YOUR GOAL: Below is a listing with pictures in it. Copy it exactly without them.

DATA BELOW:

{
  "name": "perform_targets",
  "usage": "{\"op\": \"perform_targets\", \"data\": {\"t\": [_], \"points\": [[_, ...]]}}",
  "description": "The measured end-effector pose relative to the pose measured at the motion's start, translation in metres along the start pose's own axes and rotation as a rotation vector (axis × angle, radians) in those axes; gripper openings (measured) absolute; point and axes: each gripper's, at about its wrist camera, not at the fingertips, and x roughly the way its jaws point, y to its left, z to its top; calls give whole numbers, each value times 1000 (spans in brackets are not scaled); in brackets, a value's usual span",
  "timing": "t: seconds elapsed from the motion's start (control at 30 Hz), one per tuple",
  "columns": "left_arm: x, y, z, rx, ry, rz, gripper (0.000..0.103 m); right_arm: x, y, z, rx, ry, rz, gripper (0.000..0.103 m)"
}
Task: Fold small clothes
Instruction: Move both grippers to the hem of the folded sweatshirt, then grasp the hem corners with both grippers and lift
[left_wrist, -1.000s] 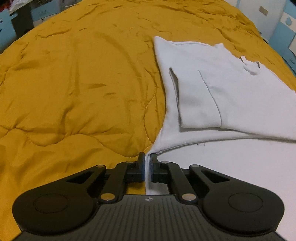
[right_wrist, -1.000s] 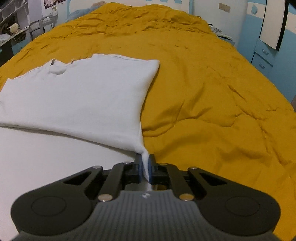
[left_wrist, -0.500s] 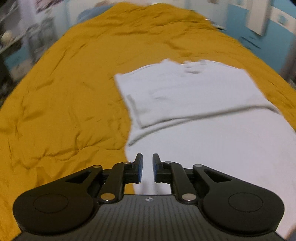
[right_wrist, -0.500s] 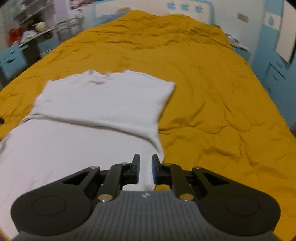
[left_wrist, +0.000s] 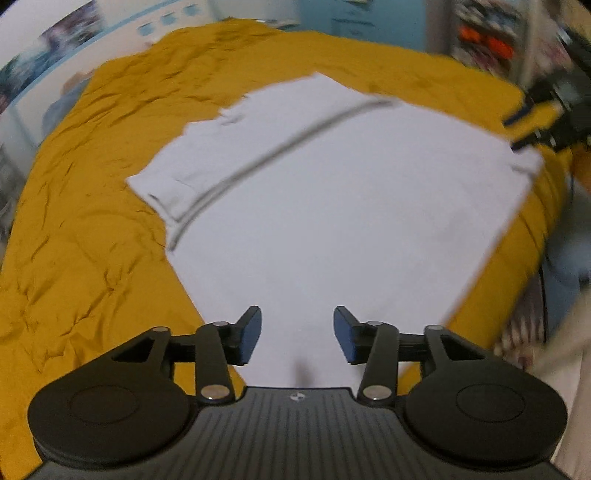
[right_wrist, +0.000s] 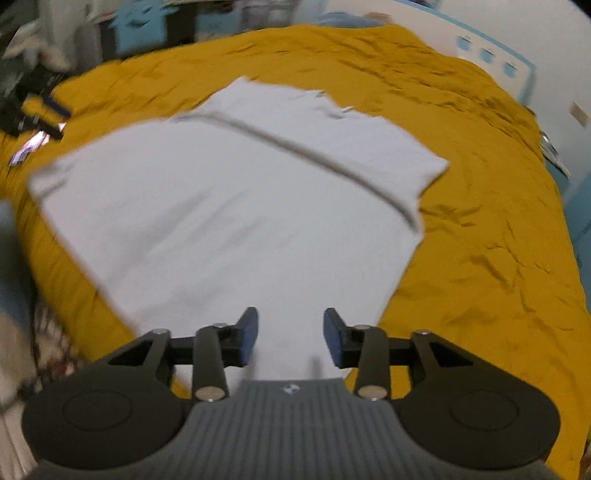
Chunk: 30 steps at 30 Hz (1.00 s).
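Note:
A white T-shirt (left_wrist: 332, 206) lies flat on the yellow quilt (left_wrist: 92, 258), its lower half folded up over the chest; the fold edge (left_wrist: 273, 155) runs across it below the collar. It also shows in the right wrist view (right_wrist: 221, 221). My left gripper (left_wrist: 297, 334) is open and empty above the shirt's near left part. My right gripper (right_wrist: 290, 334) is open and empty above its near right part. The right gripper also appears at the far right of the left wrist view (left_wrist: 546, 118), and the left gripper at the far left of the right wrist view (right_wrist: 37, 114). Both views are blurred.
The yellow quilt (right_wrist: 498, 258) covers the bed all round the shirt. Blue and white furniture (right_wrist: 517, 70) stands beyond the bed. Cluttered shelves (left_wrist: 487, 40) stand at the far right. A patterned fabric (left_wrist: 524, 325) hangs past the bed's near edge.
Both grippers have let go of the shirt's hem corners, opened wide and pulled back and up. The folded-over half now lies flat on the shirt.

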Motion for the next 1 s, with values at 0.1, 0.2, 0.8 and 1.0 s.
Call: {"op": "perform_targets", "data": {"t": [0.1,0.2,0.8,1.0], "points": [[0,-22,-16,108,34,3,71,-7,25,-20,-79,8,0,51],[8,-44,-29,239,74,-13,72,-9,41,-37,-148,22,7,58],[57,-85,-64,488,67,199,33,21,78,-69,-600,51,-225,24],[39,-63,-46,328,-31,239,6,2,69,-55,-546,5,-253,0]]}}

OUTPUT BELOW:
{
  "name": "perform_targets",
  "usage": "{\"op\": \"perform_targets\", \"data\": {\"t\": [_], \"points\": [[_, ...]]}}",
  "description": "The measured end-effector pose relative to the pose measured at the motion's start, translation in metres along the start pose's own axes and rotation as a rotation vector (axis × angle, radians) in those axes; gripper openings (measured) absolute; point and axes: each gripper's, at about its wrist camera, not at the fingertips, and x roughly the way its jaws point, y to its left, z to its top; calls give whole numbers, each value times 1000 (spans in brackets are not scaled); in brackets, a value's usual span",
  "timing": "t: seconds elapsed from the motion's start (control at 30 Hz), one per tuple",
  "columns": "left_arm: x, y, z, rx, ry, rz, gripper (0.000..0.103 m); right_arm: x, y, z, rx, ry, rz, gripper (0.000..0.103 m)"
}
Task: Fold small clothes
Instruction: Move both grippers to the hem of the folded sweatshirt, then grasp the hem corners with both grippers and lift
[left_wrist, -1.000s] 
[right_wrist, -1.000s] 
[left_wrist, -0.500s] 
[right_wrist, -0.500s] 
[left_wrist, +0.000s] 
[right_wrist, +0.000s] 
Chunk: 30 steps at 30 Hz (1.00 s).
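Note:
A white T-shirt (left_wrist: 332, 206) lies flat on the yellow quilt (left_wrist: 92, 258), its lower half folded up over the chest; the fold edge (left_wrist: 273, 155) runs across it below the collar. It also shows in the right wrist view (right_wrist: 221, 221). My left gripper (left_wrist: 297, 334) is open and empty above the shirt's near left part. My right gripper (right_wrist: 290, 334) is open and empty above its near right part. The right gripper also appears at the far right of the left wrist view (left_wrist: 546, 118), and the left gripper at the far left of the right wrist view (right_wrist: 37, 114). Both views are blurred.
The yellow quilt (right_wrist: 498, 258) covers the bed all round the shirt. Blue and white furniture (right_wrist: 517, 70) stands beyond the bed. Cluttered shelves (left_wrist: 487, 40) stand at the far right. A patterned fabric (left_wrist: 524, 325) hangs past the bed's near edge.
Both grippers have let go of the shirt's hem corners, opened wide and pulled back and up. The folded-over half now lies flat on the shirt.
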
Motion for the next 1 s, with values at 0.1, 0.2, 0.8 and 1.0 s.
Call: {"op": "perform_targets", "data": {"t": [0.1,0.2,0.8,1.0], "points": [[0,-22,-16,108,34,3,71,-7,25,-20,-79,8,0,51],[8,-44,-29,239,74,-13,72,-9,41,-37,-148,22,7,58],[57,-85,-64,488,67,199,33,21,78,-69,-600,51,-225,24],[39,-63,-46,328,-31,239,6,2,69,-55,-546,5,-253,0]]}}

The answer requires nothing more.